It's pretty cold now, and we figure we have, maybe, one more climb before we can't anymore. Bill puts up John Cruiser Mellencrimp, a pumpy and awkward 10a that feels much harder than anything else we've been on today (probably a combination of being cold and tired, late in the day), and Julie gets up it on-line, but my last follow is just not there - so I break out hard left for the loose arete instead of the face. It starts spitting as I come down from the anchors, and we walk back out to camp in the rain, ready for a huge meal of steaks, beans, stuffing, and corn.
10 Nov - Shelf Road w/ Bill & Jules: A cold night, ice on the tents, but it's all better by the time we're striking camp after a big breakfast of french toast.
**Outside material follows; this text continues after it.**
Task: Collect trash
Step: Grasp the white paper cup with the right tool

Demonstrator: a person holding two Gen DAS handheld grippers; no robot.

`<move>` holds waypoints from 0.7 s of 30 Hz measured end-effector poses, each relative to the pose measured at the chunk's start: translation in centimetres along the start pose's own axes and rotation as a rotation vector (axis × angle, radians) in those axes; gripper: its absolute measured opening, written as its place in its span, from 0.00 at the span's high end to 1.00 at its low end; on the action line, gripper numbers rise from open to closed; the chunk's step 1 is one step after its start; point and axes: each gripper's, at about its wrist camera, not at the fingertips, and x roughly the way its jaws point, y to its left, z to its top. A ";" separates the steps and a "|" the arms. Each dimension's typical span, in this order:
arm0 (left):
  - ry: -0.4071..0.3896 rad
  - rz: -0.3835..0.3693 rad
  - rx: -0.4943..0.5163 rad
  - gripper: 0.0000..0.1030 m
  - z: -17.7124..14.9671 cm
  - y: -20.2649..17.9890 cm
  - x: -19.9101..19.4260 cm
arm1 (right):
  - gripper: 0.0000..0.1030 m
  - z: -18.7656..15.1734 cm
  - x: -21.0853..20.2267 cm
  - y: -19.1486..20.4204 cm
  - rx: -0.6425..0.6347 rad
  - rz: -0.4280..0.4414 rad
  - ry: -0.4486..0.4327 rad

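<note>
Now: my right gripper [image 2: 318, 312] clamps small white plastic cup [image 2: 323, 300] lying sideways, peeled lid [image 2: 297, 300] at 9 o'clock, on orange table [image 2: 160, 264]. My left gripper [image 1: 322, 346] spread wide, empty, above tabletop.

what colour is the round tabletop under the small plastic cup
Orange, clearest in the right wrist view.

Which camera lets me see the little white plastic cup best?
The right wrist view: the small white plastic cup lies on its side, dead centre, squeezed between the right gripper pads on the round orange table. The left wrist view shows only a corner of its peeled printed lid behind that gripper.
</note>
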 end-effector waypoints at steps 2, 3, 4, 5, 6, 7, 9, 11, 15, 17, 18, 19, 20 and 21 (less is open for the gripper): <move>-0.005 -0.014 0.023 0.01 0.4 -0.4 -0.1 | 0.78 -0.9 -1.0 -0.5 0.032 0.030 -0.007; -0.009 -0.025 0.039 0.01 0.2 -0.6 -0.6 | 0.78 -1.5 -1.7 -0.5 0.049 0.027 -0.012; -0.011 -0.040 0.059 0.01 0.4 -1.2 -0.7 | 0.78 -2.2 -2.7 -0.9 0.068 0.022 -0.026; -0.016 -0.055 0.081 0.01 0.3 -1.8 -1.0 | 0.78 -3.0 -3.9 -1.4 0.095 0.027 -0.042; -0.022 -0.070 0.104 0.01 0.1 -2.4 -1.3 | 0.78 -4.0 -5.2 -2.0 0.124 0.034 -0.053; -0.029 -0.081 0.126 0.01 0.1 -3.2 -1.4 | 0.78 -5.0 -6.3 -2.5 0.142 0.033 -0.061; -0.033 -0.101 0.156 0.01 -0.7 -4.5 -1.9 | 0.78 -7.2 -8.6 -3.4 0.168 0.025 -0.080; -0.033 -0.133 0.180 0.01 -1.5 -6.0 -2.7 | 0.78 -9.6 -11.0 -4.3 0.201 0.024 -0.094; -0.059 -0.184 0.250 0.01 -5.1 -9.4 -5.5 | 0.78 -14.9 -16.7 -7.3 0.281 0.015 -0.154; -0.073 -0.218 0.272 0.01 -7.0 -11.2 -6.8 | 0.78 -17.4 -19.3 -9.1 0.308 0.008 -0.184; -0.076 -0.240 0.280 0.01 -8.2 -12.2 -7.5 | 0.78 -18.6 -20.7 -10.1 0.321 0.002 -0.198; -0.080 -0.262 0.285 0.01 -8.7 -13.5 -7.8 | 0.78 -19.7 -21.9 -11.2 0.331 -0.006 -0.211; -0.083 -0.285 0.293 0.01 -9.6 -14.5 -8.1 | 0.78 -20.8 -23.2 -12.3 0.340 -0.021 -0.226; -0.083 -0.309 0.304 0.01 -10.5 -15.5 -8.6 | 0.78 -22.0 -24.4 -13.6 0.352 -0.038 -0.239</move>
This morning we head to Cactus Cliff, with the weather looking more promising for sunshine. Bill guides us around some of the moderate fun routes here, starting with Julie's lead on LaCholla Jackson (8), and we pull the rope and I re-lead it. It's a much more suitable warm-up. Bill moves back over to Oscar de La Cholla (9-), and Bill puts it up first and then I re-lead it. We're thinking about the new 10a next us, but by the time we're done with Oscar, Raven (9+) opens up a bit down the line. Bill's wanted to get on this climb for a while, and it's my lead. It's right up as high as I want to go, and I take a hang in the middle trying to figure out a harder lieback section. Bill and Julie both follow it, and we agree it's a lot of fun.
After a short lunch at the car, we head back over for our 'warm-down' climbing for the day - but, as we pass it, Bill gets excited about a short line, Got a Hanger? (10d), just off the trail; he puts it up, somewhat dynamically, and I have a bear of a time getting through the crux pinch-undercling-pull high-slap. It's just not my style of climbing, and I don't have the finger strength to pull down on pocket pinches to want to lead it. Julie sails through the crux before we can even get a camera ready. Afterwards, we learn it's a 10d.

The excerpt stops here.